What you are asked to do:
Exercise in exact copying: restate word for word only the lines below from the one containing "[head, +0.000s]" through the one containing "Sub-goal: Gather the", omitting any pictures.

Source data
##############################
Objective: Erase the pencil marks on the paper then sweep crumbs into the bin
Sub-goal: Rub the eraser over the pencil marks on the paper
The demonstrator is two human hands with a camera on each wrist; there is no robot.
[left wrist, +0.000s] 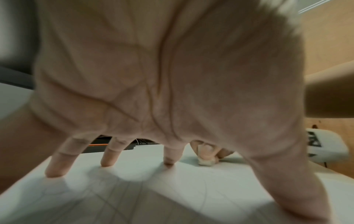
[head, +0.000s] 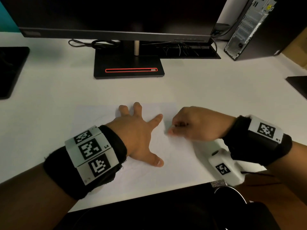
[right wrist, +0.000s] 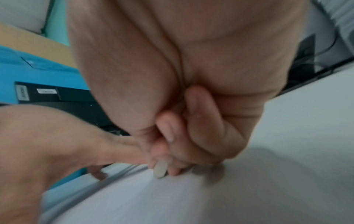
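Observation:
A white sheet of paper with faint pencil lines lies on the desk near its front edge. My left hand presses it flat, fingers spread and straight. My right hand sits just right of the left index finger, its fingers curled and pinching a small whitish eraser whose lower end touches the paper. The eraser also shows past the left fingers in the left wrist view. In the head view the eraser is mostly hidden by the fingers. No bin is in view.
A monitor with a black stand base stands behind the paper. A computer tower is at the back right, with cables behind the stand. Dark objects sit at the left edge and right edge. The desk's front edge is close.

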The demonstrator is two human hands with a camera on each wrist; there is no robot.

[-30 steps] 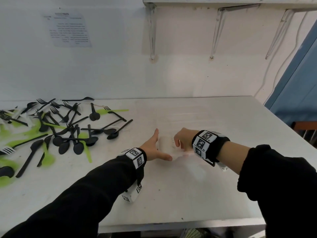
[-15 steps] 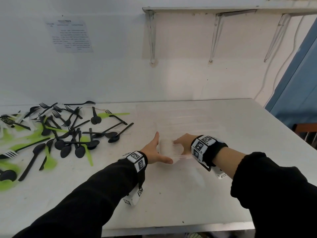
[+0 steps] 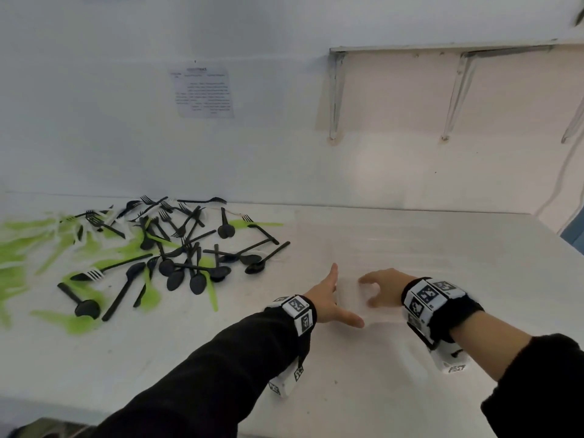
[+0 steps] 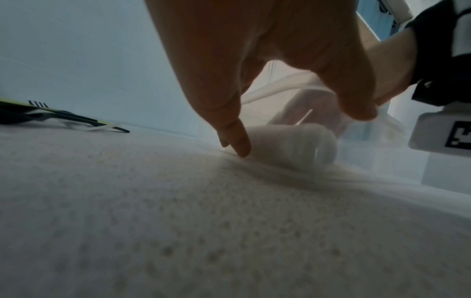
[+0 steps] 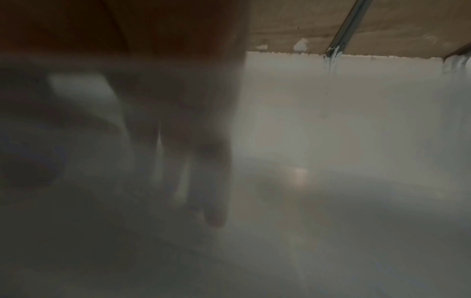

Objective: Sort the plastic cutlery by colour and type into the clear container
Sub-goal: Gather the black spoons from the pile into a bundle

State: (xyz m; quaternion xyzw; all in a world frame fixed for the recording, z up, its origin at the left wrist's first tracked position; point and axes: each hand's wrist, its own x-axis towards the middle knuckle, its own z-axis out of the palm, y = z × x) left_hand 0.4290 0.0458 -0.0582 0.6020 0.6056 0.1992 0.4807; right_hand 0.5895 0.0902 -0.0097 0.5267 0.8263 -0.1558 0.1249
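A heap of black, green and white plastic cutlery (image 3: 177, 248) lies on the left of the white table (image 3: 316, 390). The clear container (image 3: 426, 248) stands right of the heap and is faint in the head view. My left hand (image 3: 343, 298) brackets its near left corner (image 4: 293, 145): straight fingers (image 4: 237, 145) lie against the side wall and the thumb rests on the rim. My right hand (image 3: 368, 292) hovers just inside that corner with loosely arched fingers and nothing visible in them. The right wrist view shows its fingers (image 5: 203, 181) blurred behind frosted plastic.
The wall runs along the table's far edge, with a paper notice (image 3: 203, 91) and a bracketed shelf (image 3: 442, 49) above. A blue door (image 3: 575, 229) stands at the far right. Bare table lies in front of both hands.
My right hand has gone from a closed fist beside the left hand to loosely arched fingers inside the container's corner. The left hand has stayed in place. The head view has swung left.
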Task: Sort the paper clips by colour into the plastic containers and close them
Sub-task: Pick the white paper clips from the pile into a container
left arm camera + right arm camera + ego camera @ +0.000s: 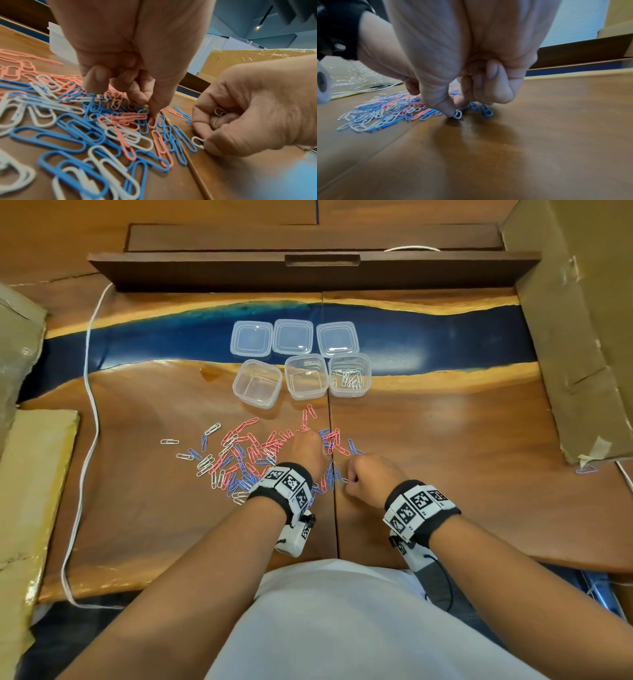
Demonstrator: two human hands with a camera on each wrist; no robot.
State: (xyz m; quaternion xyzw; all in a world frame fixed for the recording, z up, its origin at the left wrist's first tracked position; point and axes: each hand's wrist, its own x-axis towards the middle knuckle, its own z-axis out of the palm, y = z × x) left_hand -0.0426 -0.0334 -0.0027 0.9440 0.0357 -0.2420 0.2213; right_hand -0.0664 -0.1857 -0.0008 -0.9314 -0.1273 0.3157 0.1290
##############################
Problem solution:
[head, +0.000s] 
[right wrist, +0.000s] 
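Observation:
A white sheet of paper with faint pencil lines lies on the desk near its front edge. My left hand presses it flat, fingers spread and straight. My right hand sits just right of the left index finger, its fingers curled and pinching a small whitish eraser whose lower end touches the paper. The eraser also shows past the left fingers in the left wrist view. In the head view the eraser is mostly hidden by the fingers. No bin is in view.
A monitor with a black stand base stands behind the paper. A computer tower is at the back right, with cables behind the stand. Dark objects sit at the left edge and right edge. The desk's front edge is close.
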
The demonstrator is two human hands with a camera on each wrist; there is no robot.

[-30 steps] 
[-15 steps] 
[+0 steps] 
[+0 steps] 
[+0 steps] 

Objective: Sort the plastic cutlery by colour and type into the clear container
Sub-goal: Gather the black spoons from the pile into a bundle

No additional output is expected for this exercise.